Mureithis Wunsch war es nun, auch der armen Bevölkerung eine adäquate medizinische Versorgung zukommen zu lassen. 2013 war es soweit: Er verkaufte sein Haus und startete das Projekt Miliki Afya - die Volksklinik. Er gründete ein Spital nahe der Hauptstadt Nairobi, in dem ein Arztbesuch einen Dollar kostet. Alles, was darüber hinaus geht, wie diagnostische Verfahren oder Verschreibungen, kostet extra. Dennoch halten sich die Ausgaben im Rahmen: Im Schnitt belaufen sie sich pro Behandlung auf 10 bis 20 Dollar. Das ist zwar gut ein Zehntel des durchschnittlichen Monatseinkommens in Kenia, aber immerhin leistbar und verbunden mit Qualität und Flair einer Privatklinik. "Es ist alles eine Frage des Kostenmanagements", erklärt Mureithi Menschen, die sich darüber wundern, wie er niedrige Gebühren und gute medizinische Versorgung unter einen Hut bringt.
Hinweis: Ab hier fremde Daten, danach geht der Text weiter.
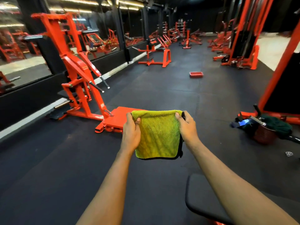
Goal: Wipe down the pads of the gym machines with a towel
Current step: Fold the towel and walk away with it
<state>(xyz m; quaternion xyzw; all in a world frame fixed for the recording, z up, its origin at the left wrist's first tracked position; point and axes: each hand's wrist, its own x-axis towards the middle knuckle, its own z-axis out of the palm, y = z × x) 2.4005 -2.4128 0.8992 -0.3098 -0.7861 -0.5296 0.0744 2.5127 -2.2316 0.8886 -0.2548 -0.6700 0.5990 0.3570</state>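
Left: orange lever machine (78, 70) on black rubber floor (48, 168), its base plate just behind the yellow-green towel (158, 135). Right: mesh basket (264, 135) with dark cloths beside an orange frame. Red tray (196, 74) mid-aisle, well apart. Open aisle ahead. Black bench pad (203, 192) low right, beneath the forearm. Towel mid-air, near-square, hanging flat, top edge level, pinched at upper corners by left hand (131, 130) and right hand (186, 127).

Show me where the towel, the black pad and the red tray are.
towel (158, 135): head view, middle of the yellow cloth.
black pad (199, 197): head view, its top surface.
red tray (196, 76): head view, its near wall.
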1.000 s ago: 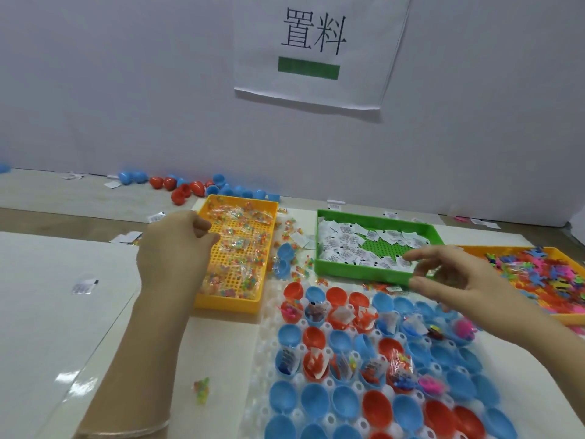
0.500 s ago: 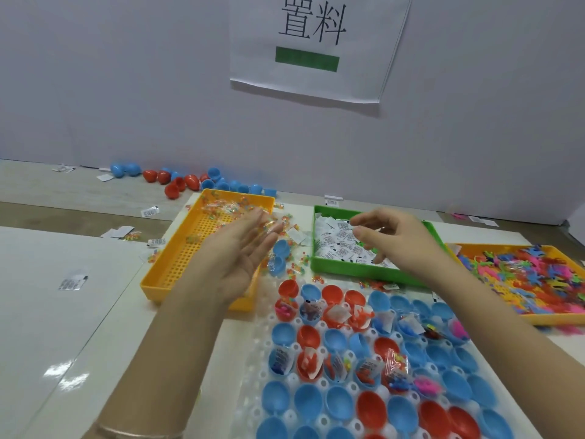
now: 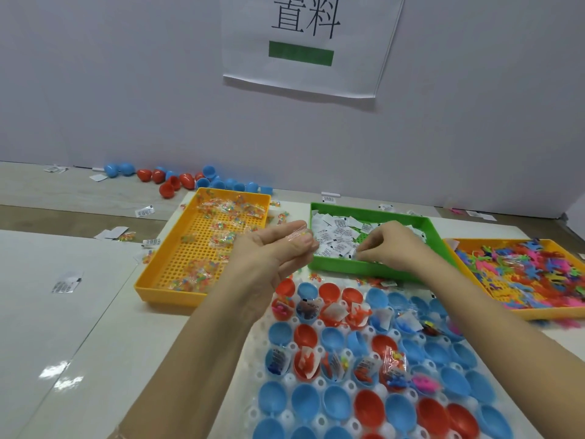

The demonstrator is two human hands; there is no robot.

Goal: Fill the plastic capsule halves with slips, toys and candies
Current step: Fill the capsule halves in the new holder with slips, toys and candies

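Reaching into the green tray point(image 3: 373, 270), the right hand point(image 3: 391, 247) curls its fingers point(image 3: 364, 252) down onto the heap of paper slips point(image 3: 335, 239), pinched on or just above one at the tray's near edge; whether a slip is actually caught I cannot tell. The left hand point(image 3: 275, 253) hovers between the orange tray point(image 3: 164, 291) and the green one, palm up, fingers loosely together, with a small clear candy packet point(image 3: 296, 234) lying across the fingertips. The capsule halves point(image 3: 354, 362), red and blue, sit open side up in a white holder point(image 3: 286, 380) on the surface below both hands; the far rows already hold slips and toys, the near rows look empty. The slips are likely feather-light and limp, prone to cling together, so a fingertip pinch at one corner should lift a single one. The packet is probably slick and crinkly; gripping its sealed edge seems safest. Loose toys point(image 3: 522, 267) fill another orange tray at the right.
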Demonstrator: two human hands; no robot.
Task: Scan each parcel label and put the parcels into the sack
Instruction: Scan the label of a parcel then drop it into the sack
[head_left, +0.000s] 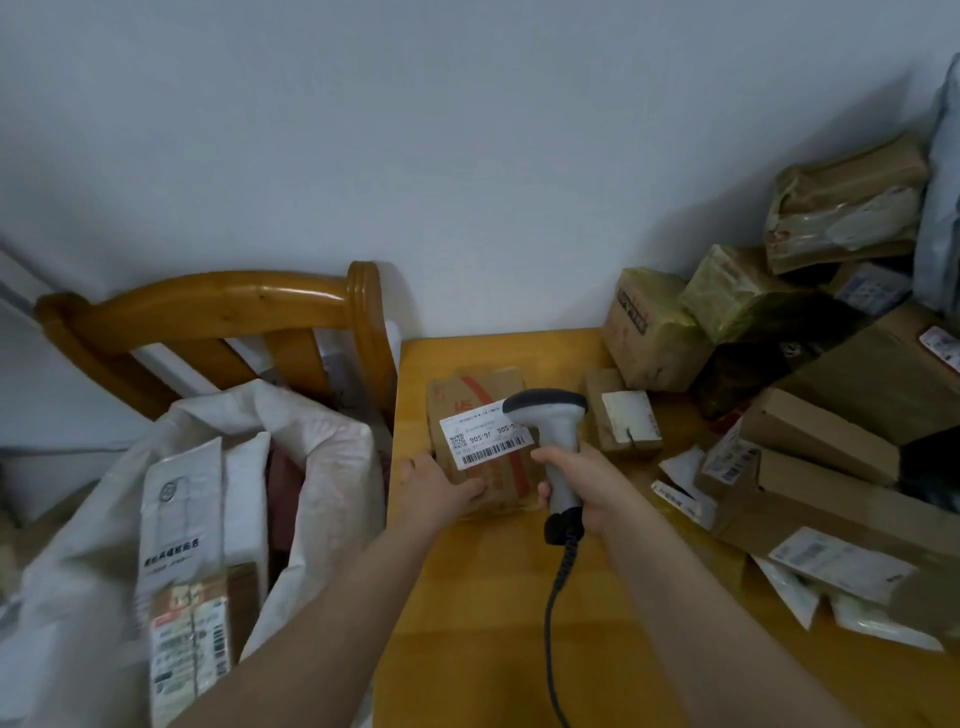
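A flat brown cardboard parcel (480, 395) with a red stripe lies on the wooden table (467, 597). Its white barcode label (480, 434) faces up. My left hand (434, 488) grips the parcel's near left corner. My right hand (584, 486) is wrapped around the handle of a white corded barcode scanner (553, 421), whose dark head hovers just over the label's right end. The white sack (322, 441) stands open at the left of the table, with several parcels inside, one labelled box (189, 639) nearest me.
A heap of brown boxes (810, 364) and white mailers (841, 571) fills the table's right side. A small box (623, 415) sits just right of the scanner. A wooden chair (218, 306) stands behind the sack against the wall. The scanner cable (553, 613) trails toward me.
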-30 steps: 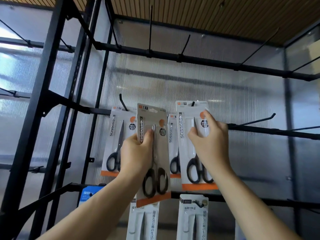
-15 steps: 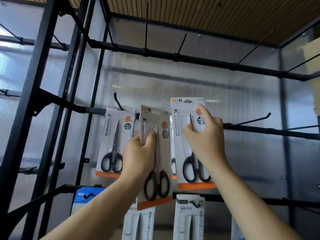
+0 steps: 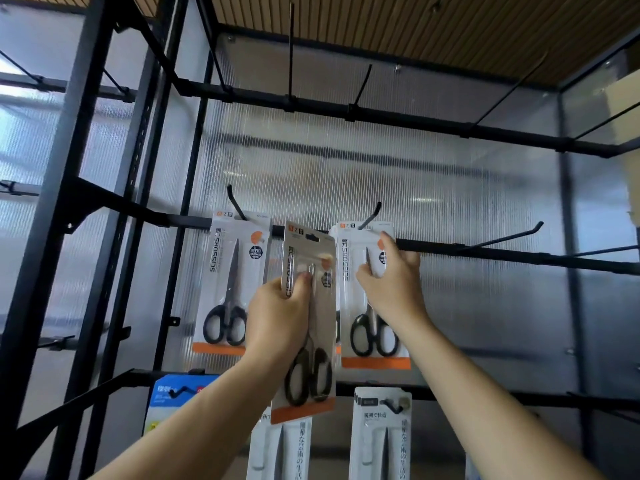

Von einer NGO erhält er Medikamente zum Diskontpreis, Ausrüstung kauft er billigst und stellt in der Verwaltung minderqualifiziertes, aber hochmotiviertes Personal ein, das vor Ort ausgebildet wird. 200.000 Dollar kostet die Errichtung einer Volksklinik. Ist sie mit mindestens 40 Patienten pro Tag ausgelastet, sind nach einem Jahr die Kosten herinnen und sie beginnt Profit abzuwerfen. Diese Auslastung wird bei weitem übertroffen, denn die Volksklinik hat mittlerweile einen so guten Ruf, dass auch Menschen kommen, die sich den Aufenthalt in einem privaten Krankenhaus leisten könnten. Das Erfolgskonzept hat Investoren angelockt, die bereits den Bau von zwei weiteren Volkskliniken ermöglicht haben, fünf weitere sind in Planung. Mureithis Ziel ist es, insgesamt 100 solcher Spitäler zu errichten, die die Gesundheitsvorsorge in ganz Kenia abdecken.